### YOUR OBJECTIVE
From the records below, please repeat exactly the line that has "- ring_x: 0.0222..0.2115", the line that has "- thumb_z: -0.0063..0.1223", and every line between them, and nothing else.

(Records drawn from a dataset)
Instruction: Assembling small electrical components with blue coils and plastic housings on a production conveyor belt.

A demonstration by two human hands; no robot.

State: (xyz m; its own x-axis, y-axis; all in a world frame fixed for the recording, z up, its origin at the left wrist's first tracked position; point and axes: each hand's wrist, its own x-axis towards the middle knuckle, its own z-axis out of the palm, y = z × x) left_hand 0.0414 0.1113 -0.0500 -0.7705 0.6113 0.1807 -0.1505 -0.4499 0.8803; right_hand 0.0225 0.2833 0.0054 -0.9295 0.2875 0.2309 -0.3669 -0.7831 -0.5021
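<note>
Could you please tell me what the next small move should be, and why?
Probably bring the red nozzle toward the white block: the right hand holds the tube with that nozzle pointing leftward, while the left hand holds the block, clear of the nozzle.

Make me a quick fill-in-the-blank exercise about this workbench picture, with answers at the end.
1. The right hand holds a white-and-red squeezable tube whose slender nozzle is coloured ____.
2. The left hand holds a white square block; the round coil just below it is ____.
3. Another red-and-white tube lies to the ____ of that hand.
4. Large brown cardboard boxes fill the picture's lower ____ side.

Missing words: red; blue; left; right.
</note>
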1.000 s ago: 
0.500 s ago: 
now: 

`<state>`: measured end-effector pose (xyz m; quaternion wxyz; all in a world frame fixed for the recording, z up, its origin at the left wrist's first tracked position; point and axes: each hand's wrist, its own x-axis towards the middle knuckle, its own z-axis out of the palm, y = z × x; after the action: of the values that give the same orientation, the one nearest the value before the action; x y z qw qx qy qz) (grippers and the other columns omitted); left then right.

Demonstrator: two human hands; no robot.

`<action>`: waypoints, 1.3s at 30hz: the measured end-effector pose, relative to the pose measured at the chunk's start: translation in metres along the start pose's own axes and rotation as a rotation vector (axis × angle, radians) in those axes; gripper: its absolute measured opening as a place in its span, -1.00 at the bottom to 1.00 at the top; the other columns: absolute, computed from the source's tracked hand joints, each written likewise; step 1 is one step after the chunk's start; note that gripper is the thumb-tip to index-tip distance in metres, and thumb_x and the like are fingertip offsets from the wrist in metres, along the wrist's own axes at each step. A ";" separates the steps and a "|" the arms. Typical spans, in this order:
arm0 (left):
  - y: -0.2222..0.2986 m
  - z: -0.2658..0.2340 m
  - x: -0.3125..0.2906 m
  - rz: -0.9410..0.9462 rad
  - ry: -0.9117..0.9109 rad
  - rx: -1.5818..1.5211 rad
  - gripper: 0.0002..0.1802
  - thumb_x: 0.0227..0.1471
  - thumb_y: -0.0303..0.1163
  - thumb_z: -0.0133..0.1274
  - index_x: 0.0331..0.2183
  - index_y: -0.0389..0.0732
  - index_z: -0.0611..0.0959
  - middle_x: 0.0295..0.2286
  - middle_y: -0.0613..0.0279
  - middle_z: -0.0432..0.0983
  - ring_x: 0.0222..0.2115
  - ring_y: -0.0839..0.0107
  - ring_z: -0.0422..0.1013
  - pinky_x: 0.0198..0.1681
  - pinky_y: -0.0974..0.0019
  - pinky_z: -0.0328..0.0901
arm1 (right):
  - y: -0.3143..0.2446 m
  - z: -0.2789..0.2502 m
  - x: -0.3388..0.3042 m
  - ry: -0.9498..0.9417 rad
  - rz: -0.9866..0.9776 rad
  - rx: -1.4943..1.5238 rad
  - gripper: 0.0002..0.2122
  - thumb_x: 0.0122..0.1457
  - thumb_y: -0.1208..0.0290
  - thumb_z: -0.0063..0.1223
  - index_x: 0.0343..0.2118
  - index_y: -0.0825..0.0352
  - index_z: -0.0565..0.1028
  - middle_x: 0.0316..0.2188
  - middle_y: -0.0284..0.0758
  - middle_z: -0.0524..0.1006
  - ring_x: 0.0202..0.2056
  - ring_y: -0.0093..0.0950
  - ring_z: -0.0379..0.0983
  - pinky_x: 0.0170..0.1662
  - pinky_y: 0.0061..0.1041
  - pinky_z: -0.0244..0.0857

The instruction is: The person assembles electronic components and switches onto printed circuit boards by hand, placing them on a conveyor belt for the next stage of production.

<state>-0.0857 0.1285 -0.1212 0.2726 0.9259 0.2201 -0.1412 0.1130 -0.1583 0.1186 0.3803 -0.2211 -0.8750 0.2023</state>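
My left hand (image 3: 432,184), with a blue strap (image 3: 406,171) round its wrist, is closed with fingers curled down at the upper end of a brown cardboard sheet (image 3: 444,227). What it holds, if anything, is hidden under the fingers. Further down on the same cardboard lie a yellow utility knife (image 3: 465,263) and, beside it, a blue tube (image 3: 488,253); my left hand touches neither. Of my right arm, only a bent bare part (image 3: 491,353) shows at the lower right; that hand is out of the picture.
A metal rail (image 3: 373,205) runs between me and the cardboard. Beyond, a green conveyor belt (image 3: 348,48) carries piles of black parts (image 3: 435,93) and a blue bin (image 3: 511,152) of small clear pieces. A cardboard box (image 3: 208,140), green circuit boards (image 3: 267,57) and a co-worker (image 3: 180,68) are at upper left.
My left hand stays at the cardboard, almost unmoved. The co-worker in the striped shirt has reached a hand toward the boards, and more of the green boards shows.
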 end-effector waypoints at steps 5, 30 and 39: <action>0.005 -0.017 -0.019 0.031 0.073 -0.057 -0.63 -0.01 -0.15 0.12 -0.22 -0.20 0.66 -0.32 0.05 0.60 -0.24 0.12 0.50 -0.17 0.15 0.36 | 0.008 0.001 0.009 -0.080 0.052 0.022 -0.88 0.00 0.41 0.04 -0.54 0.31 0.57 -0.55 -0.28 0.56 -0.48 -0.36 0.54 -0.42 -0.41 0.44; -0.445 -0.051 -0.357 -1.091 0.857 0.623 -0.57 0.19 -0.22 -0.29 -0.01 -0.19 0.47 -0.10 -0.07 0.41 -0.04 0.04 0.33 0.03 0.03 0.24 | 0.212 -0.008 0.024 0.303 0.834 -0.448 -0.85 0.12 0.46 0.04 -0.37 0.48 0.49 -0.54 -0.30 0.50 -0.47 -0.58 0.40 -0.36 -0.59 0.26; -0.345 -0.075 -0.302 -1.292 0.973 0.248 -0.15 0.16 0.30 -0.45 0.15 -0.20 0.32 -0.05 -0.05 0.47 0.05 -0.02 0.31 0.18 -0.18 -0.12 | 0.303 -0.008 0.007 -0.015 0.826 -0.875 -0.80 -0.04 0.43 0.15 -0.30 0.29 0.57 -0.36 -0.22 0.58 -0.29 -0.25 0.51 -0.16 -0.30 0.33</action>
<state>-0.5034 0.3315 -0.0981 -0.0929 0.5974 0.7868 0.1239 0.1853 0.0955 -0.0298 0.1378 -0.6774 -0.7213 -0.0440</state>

### COMPLETED EXERCISE
  - ring_x: 0.0222..0.2115
  - ring_y: -0.0839..0.0107
  - ring_z: -0.0422..0.1013
  - pinky_x: 0.0198..0.1681
  - pinky_y: -0.0974..0.0019
  - pinky_z: -0.0328..0.0901
arm1 (right):
  - y: -0.3143..0.2446 m
  - z: -0.2789..0.2502 m
  - x: -0.3388..0.3042 m
  - ry: -0.9498..0.9417 rad
  - rz: -0.9866..0.9776 rad
  - rx: -1.4943..1.5238 rad
  - gripper: 0.0002..0.2122
  - thumb_x: 0.0122..0.1457
  - thumb_y: -0.1208..0.0290
  - thumb_z: -0.0063..0.1223

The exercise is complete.